From the entries that follow, copy every line with the word "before".

(Beginning of Materials provided)

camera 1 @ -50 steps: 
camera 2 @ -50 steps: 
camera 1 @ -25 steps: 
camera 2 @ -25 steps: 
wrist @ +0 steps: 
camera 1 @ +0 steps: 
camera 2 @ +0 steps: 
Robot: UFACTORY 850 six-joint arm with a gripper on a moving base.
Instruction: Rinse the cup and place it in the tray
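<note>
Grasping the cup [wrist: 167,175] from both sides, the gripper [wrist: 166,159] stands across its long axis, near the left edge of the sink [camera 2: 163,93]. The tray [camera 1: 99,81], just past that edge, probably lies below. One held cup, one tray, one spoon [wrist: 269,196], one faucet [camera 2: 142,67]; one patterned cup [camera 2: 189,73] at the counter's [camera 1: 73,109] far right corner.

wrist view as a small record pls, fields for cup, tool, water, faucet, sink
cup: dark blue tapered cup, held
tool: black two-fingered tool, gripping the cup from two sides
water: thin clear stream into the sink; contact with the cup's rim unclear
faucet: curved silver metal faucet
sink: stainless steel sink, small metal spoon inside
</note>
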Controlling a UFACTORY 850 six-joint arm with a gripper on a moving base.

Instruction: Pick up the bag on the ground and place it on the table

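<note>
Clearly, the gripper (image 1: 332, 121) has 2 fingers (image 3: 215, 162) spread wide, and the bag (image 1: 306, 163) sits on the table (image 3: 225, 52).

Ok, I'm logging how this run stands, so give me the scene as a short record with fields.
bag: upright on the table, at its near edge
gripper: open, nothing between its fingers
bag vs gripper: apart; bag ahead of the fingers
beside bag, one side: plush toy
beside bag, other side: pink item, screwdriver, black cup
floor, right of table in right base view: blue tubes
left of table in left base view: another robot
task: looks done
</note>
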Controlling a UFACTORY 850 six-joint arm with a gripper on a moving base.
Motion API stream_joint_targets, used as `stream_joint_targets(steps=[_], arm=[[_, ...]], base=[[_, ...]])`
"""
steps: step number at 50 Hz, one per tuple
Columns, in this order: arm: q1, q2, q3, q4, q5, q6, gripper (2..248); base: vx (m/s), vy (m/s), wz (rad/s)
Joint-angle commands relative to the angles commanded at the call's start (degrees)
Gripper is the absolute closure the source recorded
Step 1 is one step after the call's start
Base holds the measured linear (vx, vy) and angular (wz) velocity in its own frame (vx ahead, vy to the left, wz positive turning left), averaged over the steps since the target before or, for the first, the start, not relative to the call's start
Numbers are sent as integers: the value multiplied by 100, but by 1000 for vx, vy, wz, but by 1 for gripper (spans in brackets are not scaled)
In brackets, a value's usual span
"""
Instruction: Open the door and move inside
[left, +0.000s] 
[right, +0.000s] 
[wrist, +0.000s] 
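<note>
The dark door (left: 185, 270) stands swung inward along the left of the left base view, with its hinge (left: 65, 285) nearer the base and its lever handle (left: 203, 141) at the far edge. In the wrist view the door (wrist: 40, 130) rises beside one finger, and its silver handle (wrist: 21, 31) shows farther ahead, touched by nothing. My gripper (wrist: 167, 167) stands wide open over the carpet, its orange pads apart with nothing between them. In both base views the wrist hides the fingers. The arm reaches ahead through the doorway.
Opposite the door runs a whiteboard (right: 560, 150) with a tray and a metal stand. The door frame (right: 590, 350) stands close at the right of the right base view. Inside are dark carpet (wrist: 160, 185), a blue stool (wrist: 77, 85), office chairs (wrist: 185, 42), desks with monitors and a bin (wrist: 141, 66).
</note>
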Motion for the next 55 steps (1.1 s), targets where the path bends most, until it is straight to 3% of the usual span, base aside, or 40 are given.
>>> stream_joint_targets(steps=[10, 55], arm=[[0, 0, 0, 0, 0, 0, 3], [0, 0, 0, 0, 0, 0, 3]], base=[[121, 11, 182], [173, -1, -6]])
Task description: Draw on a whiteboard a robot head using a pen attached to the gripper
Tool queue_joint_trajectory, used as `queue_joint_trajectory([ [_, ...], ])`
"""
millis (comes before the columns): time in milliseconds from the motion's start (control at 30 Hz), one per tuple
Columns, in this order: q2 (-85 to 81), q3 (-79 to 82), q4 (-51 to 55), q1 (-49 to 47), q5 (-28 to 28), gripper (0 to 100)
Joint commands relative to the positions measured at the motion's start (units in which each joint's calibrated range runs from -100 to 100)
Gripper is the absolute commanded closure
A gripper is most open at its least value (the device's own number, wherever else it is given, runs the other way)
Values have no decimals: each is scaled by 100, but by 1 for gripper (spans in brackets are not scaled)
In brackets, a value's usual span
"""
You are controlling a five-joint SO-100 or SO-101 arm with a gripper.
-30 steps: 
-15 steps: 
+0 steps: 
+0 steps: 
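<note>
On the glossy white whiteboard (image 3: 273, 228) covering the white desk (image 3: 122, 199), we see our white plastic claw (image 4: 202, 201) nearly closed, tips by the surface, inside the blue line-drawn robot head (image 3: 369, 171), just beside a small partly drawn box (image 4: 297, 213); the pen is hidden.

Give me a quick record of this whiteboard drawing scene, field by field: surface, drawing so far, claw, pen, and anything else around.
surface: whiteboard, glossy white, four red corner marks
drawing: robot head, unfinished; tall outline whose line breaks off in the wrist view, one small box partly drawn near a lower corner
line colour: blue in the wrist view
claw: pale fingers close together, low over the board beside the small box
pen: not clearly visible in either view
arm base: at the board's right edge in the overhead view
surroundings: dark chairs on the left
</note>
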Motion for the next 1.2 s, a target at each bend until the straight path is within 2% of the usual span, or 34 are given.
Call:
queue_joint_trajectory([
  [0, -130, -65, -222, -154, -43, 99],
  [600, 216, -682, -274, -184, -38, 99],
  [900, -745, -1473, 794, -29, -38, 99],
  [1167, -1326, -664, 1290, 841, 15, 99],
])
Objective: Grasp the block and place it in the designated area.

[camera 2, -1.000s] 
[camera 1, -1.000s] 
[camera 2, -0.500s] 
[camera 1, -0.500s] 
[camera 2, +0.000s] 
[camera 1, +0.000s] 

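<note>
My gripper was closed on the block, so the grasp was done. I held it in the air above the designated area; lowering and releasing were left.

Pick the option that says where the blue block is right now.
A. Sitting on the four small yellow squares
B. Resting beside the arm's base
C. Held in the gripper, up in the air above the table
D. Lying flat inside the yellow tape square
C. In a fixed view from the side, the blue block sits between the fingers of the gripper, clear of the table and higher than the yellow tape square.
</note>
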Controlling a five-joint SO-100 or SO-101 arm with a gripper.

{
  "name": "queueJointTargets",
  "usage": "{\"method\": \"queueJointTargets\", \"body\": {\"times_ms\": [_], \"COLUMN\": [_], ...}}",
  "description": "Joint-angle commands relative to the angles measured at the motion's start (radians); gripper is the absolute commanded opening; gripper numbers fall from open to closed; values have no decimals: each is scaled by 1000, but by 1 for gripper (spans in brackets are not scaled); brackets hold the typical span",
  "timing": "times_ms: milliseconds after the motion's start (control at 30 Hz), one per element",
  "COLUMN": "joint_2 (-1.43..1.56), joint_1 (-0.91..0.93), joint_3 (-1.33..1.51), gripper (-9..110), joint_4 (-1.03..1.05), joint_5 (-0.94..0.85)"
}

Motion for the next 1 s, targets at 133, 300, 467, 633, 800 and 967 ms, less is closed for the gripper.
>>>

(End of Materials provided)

**Answer space**
Base holds the measured linear (vx, vy) and angular (wz) velocity in its own frame (vx ahead, vy to the left, wz positive turning left), averaged over the steps since the target before or, for the first, the start, not relative to the call's start
millis (comes before the columns): time in milliseconds from the motion's start (control at 30 Hz), one per tuple

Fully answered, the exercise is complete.